According to our in-house friend (did we mention how gosh-darned smart and eloquent she is?) the goal has got to be to show the jury that the defendant did everything it was supposed to do and that’s okay. Compliance is enough. As we’ve written many times in the past (for example, here, here, and here), compliance with FDA regulations can be a complete defense. In some jurisdictions, compliance can at least help fend off punitive damages.
“Mere” compliance might not always be the easiest concept to sell to a jury. Too many jurors think corporations are omniscient and omnipotent. The concept might be even harder to sell to most corporate witnesses because, generally, those people think that their company is the best and they personally have made a career out of doing more and going beyond, so it’s their natural inclination to embrace those concepts in front of the jury.

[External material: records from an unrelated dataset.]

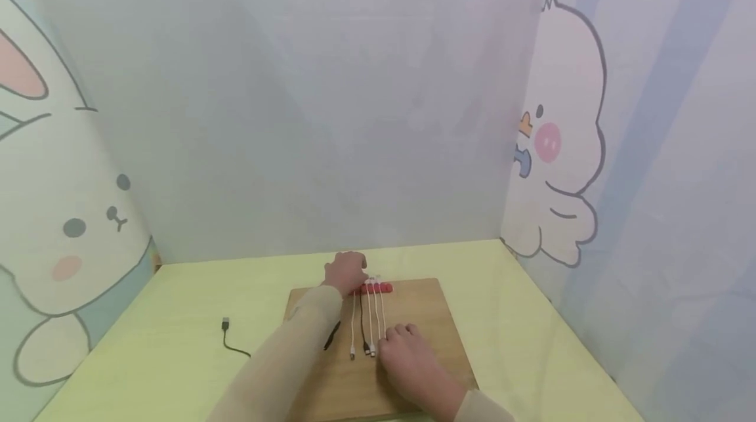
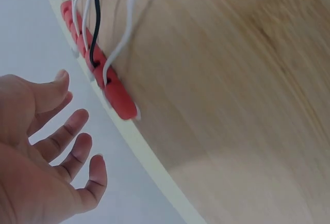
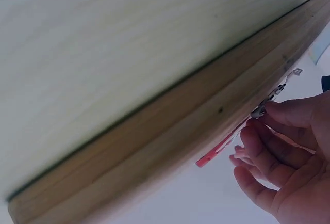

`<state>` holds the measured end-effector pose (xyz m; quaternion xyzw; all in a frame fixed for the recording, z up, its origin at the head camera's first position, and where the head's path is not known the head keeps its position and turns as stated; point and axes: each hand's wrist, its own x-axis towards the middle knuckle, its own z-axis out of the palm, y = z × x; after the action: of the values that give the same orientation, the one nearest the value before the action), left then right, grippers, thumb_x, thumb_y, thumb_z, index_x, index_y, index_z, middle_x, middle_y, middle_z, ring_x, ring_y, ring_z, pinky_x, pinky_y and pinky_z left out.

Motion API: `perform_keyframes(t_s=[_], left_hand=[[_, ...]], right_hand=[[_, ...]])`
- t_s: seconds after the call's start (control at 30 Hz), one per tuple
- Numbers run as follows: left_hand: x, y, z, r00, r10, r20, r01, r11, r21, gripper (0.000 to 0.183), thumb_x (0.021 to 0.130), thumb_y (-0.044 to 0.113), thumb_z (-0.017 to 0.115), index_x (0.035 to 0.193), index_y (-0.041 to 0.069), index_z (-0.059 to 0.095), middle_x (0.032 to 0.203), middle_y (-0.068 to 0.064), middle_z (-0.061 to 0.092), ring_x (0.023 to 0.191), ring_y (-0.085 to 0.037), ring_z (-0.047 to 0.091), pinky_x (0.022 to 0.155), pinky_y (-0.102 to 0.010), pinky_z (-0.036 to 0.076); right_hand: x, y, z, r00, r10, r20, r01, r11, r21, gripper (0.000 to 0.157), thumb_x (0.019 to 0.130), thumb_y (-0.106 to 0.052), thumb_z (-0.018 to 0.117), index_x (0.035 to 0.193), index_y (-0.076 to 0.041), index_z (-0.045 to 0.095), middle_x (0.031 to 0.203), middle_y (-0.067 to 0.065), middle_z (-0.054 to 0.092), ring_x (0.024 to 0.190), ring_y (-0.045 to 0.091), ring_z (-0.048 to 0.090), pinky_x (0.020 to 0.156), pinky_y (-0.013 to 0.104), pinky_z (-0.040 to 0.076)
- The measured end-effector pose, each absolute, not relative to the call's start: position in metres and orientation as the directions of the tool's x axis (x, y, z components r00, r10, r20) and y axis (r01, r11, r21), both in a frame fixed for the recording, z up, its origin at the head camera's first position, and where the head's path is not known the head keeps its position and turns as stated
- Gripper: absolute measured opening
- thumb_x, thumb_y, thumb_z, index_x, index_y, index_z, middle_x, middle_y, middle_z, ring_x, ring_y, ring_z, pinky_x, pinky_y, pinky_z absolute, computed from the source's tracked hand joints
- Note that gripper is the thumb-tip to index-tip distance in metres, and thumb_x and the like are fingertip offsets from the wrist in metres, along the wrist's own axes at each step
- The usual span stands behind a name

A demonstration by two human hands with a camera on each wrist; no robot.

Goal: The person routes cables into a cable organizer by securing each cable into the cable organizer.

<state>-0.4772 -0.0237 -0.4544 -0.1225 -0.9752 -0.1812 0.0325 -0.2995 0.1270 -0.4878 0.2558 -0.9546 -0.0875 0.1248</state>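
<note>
A red cable holder [image 1: 384,288] lies across the far part of a wooden board [image 1: 425,317]. Several white cables and a black cable [image 2: 97,17] sit in its slots and run toward the near side. My left hand [image 1: 345,272] hovers by the left end of the holder. In the left wrist view its fingers are loosely bent, apart from the holder, with nothing between them. My right hand [image 1: 410,359] is at the near end of the rightmost white cable [image 1: 382,314]; the right wrist view has thumb and forefinger pinching a cable plug [image 3: 258,111].
Left of the board, a black cable with a USB plug [image 1: 226,323] lies on the pale yellow table [image 1: 177,317], partly hidden by my left sleeve [image 1: 277,356]. Loose cable ends [image 1: 353,351] rest on the board between my hands. Printed curtains [image 1: 331,113] surround the table.
</note>
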Motion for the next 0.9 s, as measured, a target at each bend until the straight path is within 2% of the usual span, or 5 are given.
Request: perform_keyframes(t_s=[0.33, 0.5, 0.63, 0.9], left_hand=[[-0.458, -0.065, -0.437, -0.96, 0.248, 0.126, 0.277, 0.889, 0.365, 0.023, 0.096, 0.021, 0.076, 0.114, 0.006, 0.074, 0.124, -0.012, 0.076, 0.121, -0.038, 0.067, 0.105, -0.073, 0.046], [-0.452, -0.086, -0.425, -0.956, 0.258, 0.137, 0.29, 0.895, 0.339, 0.024, 0.098, 0.022, 0.074, 0.115, 0.005, 0.073, 0.124, -0.013, 0.076, 0.117, -0.037, 0.07, 0.101, -0.068, 0.051], [-0.45, -0.102, -0.415, -0.961, 0.237, 0.143, 0.27, 0.915, 0.301, 0.021, 0.098, 0.021, 0.074, 0.113, 0.007, 0.073, 0.124, -0.013, 0.076, 0.119, -0.038, 0.069, 0.103, -0.07, 0.049], [-0.44, -0.127, -0.41, -0.961, 0.236, 0.145, 0.267, 0.932, 0.246, 0.022, 0.096, 0.022, 0.073, 0.112, 0.006, 0.075, 0.122, -0.013, 0.076, 0.122, -0.039, 0.066, 0.103, -0.073, 0.047]], right_hand=[[-0.295, 0.132, -0.483, -0.831, -0.52, 0.198, -0.478, 0.849, 0.224, 0.011, 0.09, -0.018, 0.076, 0.1, -0.012, 0.079, 0.094, 0.001, 0.07, 0.092, 0.02, 0.066, 0.093, 0.043, 0.057], [-0.296, 0.137, -0.474, -0.843, -0.498, 0.202, -0.467, 0.865, 0.184, 0.012, 0.087, -0.015, 0.077, 0.097, -0.01, 0.078, 0.092, 0.001, 0.069, 0.089, 0.02, 0.065, 0.091, 0.045, 0.056], [-0.298, 0.139, -0.467, -0.848, -0.486, 0.212, -0.459, 0.873, 0.163, 0.014, 0.085, -0.018, 0.08, 0.097, -0.011, 0.078, 0.091, 0.001, 0.069, 0.086, 0.02, 0.064, 0.088, 0.045, 0.056], [-0.296, 0.138, -0.473, -0.847, -0.508, 0.16, -0.485, 0.859, 0.163, 0.008, 0.095, -0.018, 0.074, 0.099, -0.018, 0.081, 0.096, -0.003, 0.073, 0.089, 0.018, 0.066, 0.089, 0.047, 0.059]])
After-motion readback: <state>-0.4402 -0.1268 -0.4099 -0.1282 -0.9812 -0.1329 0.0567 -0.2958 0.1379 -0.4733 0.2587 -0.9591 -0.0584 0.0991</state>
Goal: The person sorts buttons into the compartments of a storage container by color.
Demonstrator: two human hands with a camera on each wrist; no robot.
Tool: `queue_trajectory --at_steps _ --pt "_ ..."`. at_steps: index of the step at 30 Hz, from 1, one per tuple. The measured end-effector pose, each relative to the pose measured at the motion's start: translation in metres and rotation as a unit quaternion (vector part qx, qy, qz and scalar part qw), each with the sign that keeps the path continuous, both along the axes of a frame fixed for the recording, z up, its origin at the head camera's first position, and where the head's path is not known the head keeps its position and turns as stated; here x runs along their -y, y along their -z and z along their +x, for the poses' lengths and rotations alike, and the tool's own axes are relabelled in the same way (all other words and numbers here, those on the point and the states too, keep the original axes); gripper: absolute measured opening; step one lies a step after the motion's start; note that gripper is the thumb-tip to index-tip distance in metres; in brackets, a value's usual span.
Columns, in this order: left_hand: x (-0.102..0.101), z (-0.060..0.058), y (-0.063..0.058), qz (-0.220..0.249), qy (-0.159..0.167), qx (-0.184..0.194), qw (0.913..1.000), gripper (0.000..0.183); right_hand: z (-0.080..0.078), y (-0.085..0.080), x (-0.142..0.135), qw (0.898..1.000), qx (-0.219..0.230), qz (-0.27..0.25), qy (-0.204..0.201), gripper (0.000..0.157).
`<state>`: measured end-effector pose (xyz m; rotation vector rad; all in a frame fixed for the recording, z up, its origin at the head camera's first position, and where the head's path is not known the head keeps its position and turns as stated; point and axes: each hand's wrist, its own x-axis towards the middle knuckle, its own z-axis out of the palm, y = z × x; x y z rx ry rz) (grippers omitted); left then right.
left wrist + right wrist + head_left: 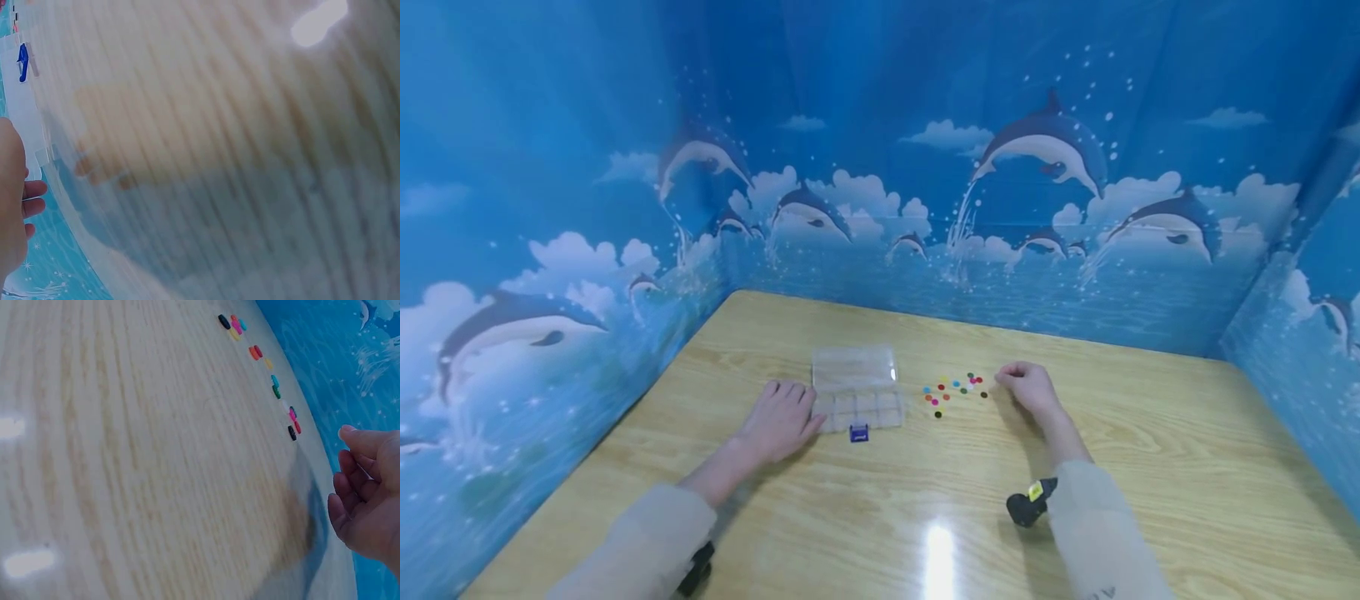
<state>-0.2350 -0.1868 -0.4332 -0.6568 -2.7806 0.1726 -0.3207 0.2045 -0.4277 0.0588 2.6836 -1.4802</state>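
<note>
Clear plastic box [856,389] open on counter [865,500], my left hand [782,419] relaxed against its left edge; right hand [1028,387] curled beside the discs [964,391], can't tell if gripping. I'd pinch rims, singly.

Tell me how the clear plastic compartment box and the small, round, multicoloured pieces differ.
The clear plastic compartment box is colourless and see-through, while the small, round, multicoloured pieces include red, blue and dark ones. The box is rectangular and much larger than any of the pieces. The box lies open; the pieces lie scattered. Both rest on the wood-grain table.
</note>
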Motion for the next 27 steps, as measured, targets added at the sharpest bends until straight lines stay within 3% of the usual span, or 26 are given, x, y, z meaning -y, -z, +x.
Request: queue_trajectory --at_steps 4,13,27 --pt "0.001 0.002 0.0 -0.007 -0.004 0.0 1.0 0.042 0.001 -0.01 0.003 1.0 0.008 -0.008 -0.013 0.023" --pt "-0.005 0.008 -0.005 -0.015 -0.005 0.0 0.9999 0.042 0.003 -0.031 0.021 0.998 -0.018 -0.03 -0.053 0.025" --pt "-0.01 0.012 -0.002 0.0 -0.017 -0.012 0.9998 0.042 0.01 -0.029 0.072 0.991 -0.026 -0.091 -0.093 0.018"
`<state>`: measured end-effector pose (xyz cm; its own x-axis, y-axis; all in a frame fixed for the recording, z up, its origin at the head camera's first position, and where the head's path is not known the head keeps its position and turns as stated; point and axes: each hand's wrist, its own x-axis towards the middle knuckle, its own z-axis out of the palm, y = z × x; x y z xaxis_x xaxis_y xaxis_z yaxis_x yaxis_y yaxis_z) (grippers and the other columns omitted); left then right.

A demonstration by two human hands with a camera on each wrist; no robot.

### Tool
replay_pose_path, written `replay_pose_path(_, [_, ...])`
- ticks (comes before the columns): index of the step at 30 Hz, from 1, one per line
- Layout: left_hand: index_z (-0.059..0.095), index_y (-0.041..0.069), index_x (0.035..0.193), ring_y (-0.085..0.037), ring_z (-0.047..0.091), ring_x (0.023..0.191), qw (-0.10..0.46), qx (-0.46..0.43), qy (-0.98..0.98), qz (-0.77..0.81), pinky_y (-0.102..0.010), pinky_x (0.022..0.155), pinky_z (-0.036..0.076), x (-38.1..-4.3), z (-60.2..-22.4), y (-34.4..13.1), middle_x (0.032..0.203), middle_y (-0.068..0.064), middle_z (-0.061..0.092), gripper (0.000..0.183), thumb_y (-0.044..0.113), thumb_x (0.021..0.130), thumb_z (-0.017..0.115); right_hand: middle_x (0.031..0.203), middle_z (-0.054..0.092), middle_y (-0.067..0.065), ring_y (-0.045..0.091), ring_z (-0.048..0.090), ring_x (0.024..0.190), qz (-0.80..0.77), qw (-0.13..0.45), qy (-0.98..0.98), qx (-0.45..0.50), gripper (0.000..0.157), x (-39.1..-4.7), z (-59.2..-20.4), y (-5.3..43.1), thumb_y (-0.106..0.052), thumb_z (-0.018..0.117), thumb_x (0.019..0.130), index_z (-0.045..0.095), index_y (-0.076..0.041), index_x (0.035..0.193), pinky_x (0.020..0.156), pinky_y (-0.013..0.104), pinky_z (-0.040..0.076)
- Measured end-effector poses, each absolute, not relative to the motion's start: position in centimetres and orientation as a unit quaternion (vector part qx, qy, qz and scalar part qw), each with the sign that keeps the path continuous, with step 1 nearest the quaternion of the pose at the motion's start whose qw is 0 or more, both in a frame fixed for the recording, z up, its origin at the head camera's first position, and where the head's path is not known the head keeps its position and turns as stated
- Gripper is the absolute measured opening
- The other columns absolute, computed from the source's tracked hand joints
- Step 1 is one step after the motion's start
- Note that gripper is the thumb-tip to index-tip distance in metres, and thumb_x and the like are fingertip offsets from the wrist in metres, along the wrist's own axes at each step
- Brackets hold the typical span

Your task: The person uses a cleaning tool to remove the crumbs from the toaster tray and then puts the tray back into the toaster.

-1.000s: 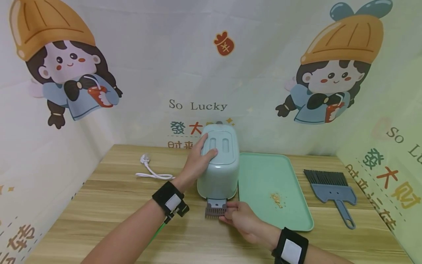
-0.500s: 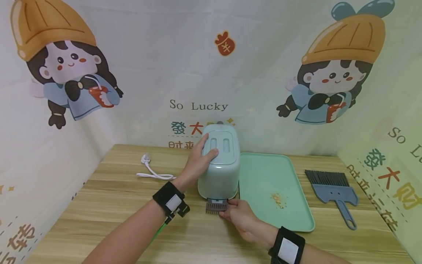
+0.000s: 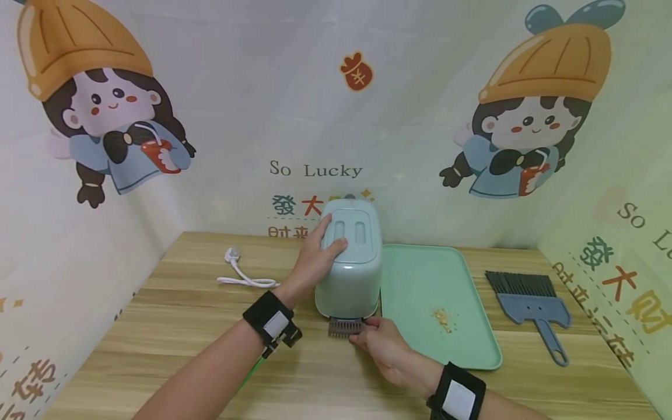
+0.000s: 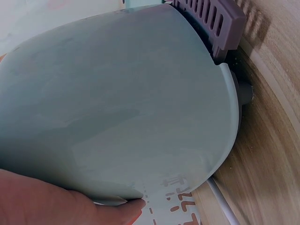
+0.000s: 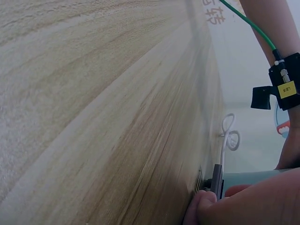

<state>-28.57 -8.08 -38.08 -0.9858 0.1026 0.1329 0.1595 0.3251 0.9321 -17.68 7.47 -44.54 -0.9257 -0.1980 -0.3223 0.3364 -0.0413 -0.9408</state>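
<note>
A pale green toaster (image 3: pixel 346 286) with a lidded top stands mid-table. My left hand (image 3: pixel 314 256) grips it from the left, thumb over the lid (image 3: pixel 359 248) and fingers along the side. Part of that hand's thumb side shows at the lower left of the left wrist view. From the base of the toaster's near end sticks out a grey-brown slotted crumb tray (image 3: pixel 342 328). My right hand (image 3: pixel 385 348) pinches the right end of this crumb tray between thumb and fingers. In the right wrist view the hand partly hides the crumb tray (image 5: pixel 216 182).
Right of the toaster lies a mint-green serving tray (image 3: pixel 420 274) with a small heap of crumbs (image 3: pixel 443 318) on it. A blue-grey hand brush (image 3: pixel 532 300) lies farther right. The white power cord (image 3: pixel 247 280) and its plug rest to the left. A printed cloth hangs behind.
The crumb tray has slid farther into the toaster's base, pushed away from me by my right hand. My left hand has stayed in place on the toaster.
</note>
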Motion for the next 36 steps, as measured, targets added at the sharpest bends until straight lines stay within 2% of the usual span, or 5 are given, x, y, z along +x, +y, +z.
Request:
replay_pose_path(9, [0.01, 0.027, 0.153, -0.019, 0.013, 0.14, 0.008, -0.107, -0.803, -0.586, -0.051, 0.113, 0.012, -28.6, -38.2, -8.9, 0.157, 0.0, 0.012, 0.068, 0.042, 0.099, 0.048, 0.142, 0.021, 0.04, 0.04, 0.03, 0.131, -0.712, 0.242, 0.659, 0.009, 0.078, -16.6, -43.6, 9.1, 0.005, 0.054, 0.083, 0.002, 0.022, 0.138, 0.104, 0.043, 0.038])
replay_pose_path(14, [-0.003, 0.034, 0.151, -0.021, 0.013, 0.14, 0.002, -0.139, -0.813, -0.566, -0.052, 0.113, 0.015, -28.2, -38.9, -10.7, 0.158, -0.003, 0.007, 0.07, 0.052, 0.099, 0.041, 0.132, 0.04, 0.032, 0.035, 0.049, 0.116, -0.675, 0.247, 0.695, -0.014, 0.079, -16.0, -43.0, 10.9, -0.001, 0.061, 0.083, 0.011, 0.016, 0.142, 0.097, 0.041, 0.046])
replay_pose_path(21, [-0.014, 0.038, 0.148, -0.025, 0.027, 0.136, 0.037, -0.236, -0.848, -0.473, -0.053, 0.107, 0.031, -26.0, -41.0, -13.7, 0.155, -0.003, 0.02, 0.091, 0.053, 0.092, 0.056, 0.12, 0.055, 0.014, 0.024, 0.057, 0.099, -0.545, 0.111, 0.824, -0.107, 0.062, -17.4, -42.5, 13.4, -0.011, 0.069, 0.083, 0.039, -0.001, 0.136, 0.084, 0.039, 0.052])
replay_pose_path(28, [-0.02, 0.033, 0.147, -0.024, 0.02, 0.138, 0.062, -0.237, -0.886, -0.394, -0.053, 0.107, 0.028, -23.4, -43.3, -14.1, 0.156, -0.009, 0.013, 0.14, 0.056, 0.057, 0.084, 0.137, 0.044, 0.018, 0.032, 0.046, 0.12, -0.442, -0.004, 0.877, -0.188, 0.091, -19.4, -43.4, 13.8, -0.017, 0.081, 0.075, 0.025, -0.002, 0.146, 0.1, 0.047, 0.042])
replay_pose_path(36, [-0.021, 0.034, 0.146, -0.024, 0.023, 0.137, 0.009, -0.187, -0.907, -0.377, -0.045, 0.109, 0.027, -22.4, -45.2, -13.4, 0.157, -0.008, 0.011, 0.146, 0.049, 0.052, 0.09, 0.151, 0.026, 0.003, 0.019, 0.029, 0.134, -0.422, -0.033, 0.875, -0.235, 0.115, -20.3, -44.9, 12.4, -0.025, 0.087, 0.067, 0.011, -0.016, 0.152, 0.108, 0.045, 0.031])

But once you show a jury that more could be done or in fact has been done in some situations, you have given the jury permission to set a new standard of behavior. Compliance with that new standard is bound to be imperfect and your client might even be — dare we say it? — punished. That punishment is likely to be somewhat worse than what Drug and Device Child Number 1 gets for flinging lima beans under the table.
Let’s go back to that partner-ogre we mentioned in the first paragraph. Another thing he used to say to (scream at) us was that “It’s all in the drafting!” That is, there’s probably a way to say what you want to say and make it work. So despite our in-house friend’s concerns (and let’s put our cards on the table right here and right now: she is always, always right), we still think there are ways we can take advantage of those times when a corporation goes the extra mile to assure patient safety. Maybe we can simply lay out the facts and let the jurors conclude that the company should get credit for doing more than was strictly called for by laws or regulations. Then the jurors, rather than seek to argue against our position, would arrive at the position themselves and come to own it.